Walk You Home.
Musim semi tahun lalu adalah dimana pertama kalinya kedua mata kita saling bertemu, waktu itu yang kuingat dari dirimu hanyalah iris biru sebening bentang lautan dan surai pirang yang hampir sama persis dengan milikku. Sungguh, aku sangat ingin mengetahui namamu.
Ketika kulihat kau mendudukan dirimu di sebuah bangku taman, bunga-bunga yang bermekaran semakin mempercantik indahnya dirimu yang tertawa dengan manis sembari mendengar celotehan temanmu. Sungguh, aku begitu ingin menghentikan langkahku dan ikut duduk di sampingmu—mendengar suara tawamu dengan lebih dekat.
Pada suatu hari ketika aku akhirnya mengetahui namamu, nama yang terus berlarian di dalam pikiranku, nama yang begitu indah ketika kau ucapkan dari sela bibirmu—Annie Leonhart, aku ingin segera bisa tenggelam dalam percakapan panjang denganmu.
Aku selalu percaya kalau semua perempuan adalah kelopak bunga. Ada yang bersemi mekar dengan megah, ada juga yang bersemi namun masih malu-malu memperlihatkan keindahan kuntumnya.
Kalau Annie Leonhart, aku melihatnya seperti bunga yang kelopak di kuntumnya belum sepenuhnya mekar, namun memiliki warna yang tidak dia sadari membuat hatiku susah untuk diatur ritme detaknya.
Ketika aku berhasil menggapai sesuatu tentang dirimu, mana mungkin aku bisa berhenti menginginkan sesuatu yang lebih tentang dirimu untuk kembali kugapai?
Annie, di musim semi tahun ini, aku memberanikan diri dan memohon izin kepadamu untuk berjalan beriringan di sampingmu ketika bel terakhir sekolah telah berdering. Anggukkan kepalamu membuatku tak berhenti tersenyum dan terus bertanya dalam benak.
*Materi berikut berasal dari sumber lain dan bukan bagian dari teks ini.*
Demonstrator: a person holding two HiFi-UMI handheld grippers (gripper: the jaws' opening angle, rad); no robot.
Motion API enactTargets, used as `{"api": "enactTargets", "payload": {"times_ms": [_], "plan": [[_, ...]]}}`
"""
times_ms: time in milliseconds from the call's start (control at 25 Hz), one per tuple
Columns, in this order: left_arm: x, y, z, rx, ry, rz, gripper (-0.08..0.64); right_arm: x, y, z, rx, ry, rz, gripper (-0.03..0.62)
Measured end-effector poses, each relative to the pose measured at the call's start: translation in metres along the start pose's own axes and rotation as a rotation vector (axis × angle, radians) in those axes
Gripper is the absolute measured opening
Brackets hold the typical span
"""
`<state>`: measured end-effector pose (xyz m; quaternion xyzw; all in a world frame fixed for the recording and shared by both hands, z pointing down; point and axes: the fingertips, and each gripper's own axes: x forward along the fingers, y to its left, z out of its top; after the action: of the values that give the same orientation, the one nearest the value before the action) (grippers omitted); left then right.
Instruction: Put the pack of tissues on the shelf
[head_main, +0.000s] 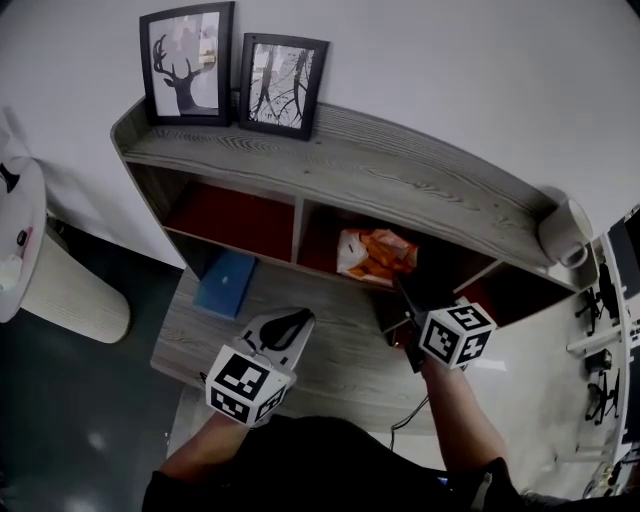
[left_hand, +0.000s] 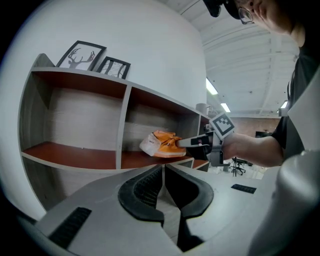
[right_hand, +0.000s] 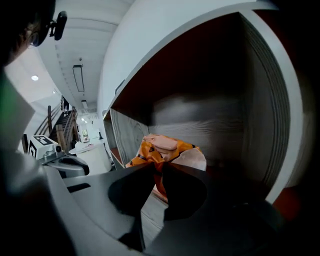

Annie, meskipun aku hanyalah seorang Armin Arlert, namun bolehkah aku berjalan saraya menggandeng tanganmu?
Annie, aku memiliki sebuah harapan—harapan agar setidaknya aku bisa berjalan beriringan denganmu dalam jarak yang lebih jauh dari pemberhentian bus sekolah yang begitu ramai sampai rasanya sesak, sehingga waktu yang kita lewati bersama akan lebih panjang.
Annie, aku begitu benci ketika diriku dan dirimu harus dipisahkan dengan langit sore yang mulai merubah warna senjanya menjadi lebih gelap.
Setiap kali aku melihat bangku taman yang bisa kita duduki berdua, aku ingin kita singgah di sana sebentar saja untuk mengulur waktu perpisahan. Aku ingin terus berhenti di sana, sambil memanggil namamu meskipun aku tidak memiliki sesuatu yang lain untuk dikatakan.
Satu langkah
Dua langkah
Dan langkah lainnya yang mengantar kita ke tempat dimana kita harus berpisah terasa begitu berat untuk kujalani sendirian.
Tapi Annie, sebelum berpisah, aku ingin memberikanmu kehangatan, maka terimalah sebuah pelukan ini dan tunggu... tunggu hingga hari esok, sampai kita akan bertemu kembali.
Annie, aku berpesan kepadamu agar kau sampai di rumah dengan selamat di tengah-tengah lambaian tanganku yang kau balas dengan senyum singkat. Ketika kau mulai berjalan masuk ke dalam bus dan punggung indahmu mulai hilang dari jarak pandanganku, aku berbalik dan sudah mulai merindukanmu pada detik itu juga.
Annie, aku selalu menyertakan namamu di setiap doa di malam hari sebelum tidurku. Beberapa saat lagi lagi kita akan sampai di akhir pekan yang telah ditunggu-tunggu, aku berharap kau akan tidur nyenyak di malam ini.
Sebab, aku akan menjadi seseorang yang datang untuk menjemputmu di akhir pekan yang telah kita nantikan untuk dilewati—juga mengukirnya dengan kenangan-kenangan indah bersama.
“Annie, mari bertemu kembali di halte bus yang sama pukul dua siang di akhir pekan.”
Dengan hati yang berdebar, langkah kakiku membawaku ke tempat tujuan, melalui angin yang berhembus, ditemani birunya langit, untuk menemui dirimu.